A ceasefire is technically in place. But as Kofod-Olsen noted, "you still have kinetic activity," meaning drone and missile strikes are still happening. That gap between a declared ceasefire and an actual halt to violence is now the defining obstacle for the entire industry.
The human toll
Across the region, roughly 20 percent of the world's daily oil supply once flowed through this single 21-mile-wide passage. Before the conflict began on February 28, an average of 125 vessels passed through Hormuz every day. That traffic has effectively stopped. Hundreds of ships remain inside, caught between a war zone they can't safely exit and ports they can't yet reach.
The Bahamas maritime registry alone has 14 flagged ships inside the Gulf carrying more than 900 seafarers. Dwain Hutchinson, the registry's managing director, told Reuters that crew safety is the top priority, but that his organization leaves the decision to sail into or out of the region to individual ship owners.
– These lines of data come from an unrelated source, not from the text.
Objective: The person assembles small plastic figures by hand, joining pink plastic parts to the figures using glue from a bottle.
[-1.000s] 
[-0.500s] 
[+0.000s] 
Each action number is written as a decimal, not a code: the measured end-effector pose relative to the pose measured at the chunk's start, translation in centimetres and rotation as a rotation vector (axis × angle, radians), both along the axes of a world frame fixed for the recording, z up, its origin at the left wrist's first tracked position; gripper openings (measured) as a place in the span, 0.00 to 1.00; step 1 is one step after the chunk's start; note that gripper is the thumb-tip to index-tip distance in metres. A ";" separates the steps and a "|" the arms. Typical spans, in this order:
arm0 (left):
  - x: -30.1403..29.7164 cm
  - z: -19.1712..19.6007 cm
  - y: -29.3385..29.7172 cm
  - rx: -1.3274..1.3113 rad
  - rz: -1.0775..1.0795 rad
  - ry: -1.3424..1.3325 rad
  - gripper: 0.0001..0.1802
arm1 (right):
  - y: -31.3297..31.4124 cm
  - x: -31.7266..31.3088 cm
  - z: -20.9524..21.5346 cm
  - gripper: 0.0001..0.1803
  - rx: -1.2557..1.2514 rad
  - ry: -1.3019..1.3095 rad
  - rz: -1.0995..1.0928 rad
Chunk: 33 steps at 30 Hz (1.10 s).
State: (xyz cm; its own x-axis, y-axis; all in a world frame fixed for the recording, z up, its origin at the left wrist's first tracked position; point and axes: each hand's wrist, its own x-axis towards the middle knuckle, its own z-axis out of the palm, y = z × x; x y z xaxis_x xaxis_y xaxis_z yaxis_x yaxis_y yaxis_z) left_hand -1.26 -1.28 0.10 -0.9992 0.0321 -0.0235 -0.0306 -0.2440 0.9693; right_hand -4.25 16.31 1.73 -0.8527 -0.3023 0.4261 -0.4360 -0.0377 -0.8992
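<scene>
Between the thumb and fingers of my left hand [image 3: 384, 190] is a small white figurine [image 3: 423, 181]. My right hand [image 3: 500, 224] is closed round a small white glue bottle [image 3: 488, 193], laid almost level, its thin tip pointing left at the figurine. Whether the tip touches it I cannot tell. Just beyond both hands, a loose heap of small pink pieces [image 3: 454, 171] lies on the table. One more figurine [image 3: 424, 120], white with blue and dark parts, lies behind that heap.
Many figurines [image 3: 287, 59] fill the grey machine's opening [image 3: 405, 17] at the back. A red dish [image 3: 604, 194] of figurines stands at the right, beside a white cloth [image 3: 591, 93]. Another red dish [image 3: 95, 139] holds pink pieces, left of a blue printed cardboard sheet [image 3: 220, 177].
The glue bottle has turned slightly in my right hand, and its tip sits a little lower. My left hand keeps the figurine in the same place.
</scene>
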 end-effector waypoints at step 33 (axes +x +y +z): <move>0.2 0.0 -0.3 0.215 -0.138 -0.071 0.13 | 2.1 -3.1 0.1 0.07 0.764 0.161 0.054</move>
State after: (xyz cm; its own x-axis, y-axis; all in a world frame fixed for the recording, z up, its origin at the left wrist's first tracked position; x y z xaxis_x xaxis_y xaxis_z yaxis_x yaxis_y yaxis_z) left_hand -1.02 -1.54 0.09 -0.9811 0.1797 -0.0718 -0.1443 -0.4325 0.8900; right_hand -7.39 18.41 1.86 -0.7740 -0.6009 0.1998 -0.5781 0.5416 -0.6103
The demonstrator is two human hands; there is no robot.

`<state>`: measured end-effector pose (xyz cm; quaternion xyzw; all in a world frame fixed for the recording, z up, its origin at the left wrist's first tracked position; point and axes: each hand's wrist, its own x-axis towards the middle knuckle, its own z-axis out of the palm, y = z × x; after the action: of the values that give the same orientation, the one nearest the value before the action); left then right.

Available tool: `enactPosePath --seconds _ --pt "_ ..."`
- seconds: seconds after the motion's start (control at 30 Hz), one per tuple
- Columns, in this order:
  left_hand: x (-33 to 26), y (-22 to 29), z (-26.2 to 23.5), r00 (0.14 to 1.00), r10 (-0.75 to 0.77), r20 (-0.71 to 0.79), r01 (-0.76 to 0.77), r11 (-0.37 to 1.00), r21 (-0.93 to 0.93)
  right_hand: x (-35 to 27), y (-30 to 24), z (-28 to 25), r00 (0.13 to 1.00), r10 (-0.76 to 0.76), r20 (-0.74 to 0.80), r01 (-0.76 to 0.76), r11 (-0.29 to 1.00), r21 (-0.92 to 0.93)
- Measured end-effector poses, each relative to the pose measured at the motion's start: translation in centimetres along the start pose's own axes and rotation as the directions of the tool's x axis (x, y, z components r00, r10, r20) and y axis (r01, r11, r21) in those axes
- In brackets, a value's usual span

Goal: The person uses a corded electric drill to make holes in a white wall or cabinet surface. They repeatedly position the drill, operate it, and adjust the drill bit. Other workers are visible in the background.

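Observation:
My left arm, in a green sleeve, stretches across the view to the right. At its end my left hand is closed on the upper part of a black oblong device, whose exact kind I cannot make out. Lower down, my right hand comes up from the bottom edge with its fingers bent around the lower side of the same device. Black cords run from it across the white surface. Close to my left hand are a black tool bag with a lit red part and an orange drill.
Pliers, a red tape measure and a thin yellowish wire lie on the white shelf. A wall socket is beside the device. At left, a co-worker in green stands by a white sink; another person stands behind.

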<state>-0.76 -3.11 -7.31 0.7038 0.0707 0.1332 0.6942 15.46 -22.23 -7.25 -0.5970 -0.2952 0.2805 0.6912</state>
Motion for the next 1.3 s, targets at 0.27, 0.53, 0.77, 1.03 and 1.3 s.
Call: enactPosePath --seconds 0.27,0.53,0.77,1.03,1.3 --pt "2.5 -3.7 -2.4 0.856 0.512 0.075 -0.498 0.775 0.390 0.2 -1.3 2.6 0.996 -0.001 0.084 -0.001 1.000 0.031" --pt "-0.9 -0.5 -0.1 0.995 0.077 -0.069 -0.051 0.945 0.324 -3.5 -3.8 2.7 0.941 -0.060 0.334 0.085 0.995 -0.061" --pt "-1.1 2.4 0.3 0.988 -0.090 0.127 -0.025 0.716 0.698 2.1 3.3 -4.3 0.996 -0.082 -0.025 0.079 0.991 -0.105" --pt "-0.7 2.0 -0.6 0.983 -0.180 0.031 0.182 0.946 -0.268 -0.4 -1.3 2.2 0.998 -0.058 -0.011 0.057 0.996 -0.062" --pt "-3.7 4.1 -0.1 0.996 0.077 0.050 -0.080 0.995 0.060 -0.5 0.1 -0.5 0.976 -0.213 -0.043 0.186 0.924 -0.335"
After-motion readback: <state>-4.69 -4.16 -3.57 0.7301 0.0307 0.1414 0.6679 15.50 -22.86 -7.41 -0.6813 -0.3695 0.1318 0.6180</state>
Supplies are reaching crews and teams can be rotated within the Gulf, executives said, but the strain is real and deepening.
For those seafarers, this is not an abstract financial story. It is months trapped aboard a vessel, in a conflict zone, with no clear exit date.
The cost of uncertainty
Beyond the human dimension, the logistics of global trade are bending under the pressure. Alex Gregg-Smith, president for marine and offshore at Bureau Veritas, a major ship safety certification body, told Reuters that ship owners are now "operating in irregular frameworks" that are straining both their operations and their insurers. When insurers can't price risk accurately because the situation changes daily, premiums rise and coverage terms tighten. Those costs don't disappear. They travel up the supply chain and eventually land in the price of the goods that move through the water.
Evangelos Marinakis, chairman of Capital Maritime and Trading, one of the world's largest tanker operators, said his company was "lucky enough" not to have had any vessels inside the Gulf when the conflict started. He was direct about what it would mean if they had: "We wouldn't be able to take such a risk."
What it would take to reopen
Kofod-Olsen was specific about the conditions required before shipping returns to anything like normal. It's not enough for the U.S. and Iran to agree to stop fighting. The international community would need to provide credible, enforceable guarantees of safe passage, the kind that ship operators can show their insurers and their crews. Without that, the calculus for any captain or ship owner is simple: the risk of a missile strike outweighs the revenue from a single cargo run.
The deeper issue is institutional trust. The ceasefire that exists on paper has not stopped attacks. Until that changes, the Strait of Hormuz remains closed in any practical sense regardless of what diplomats announce. The ships are there. The sailors are there. And the door, for now, stays shut.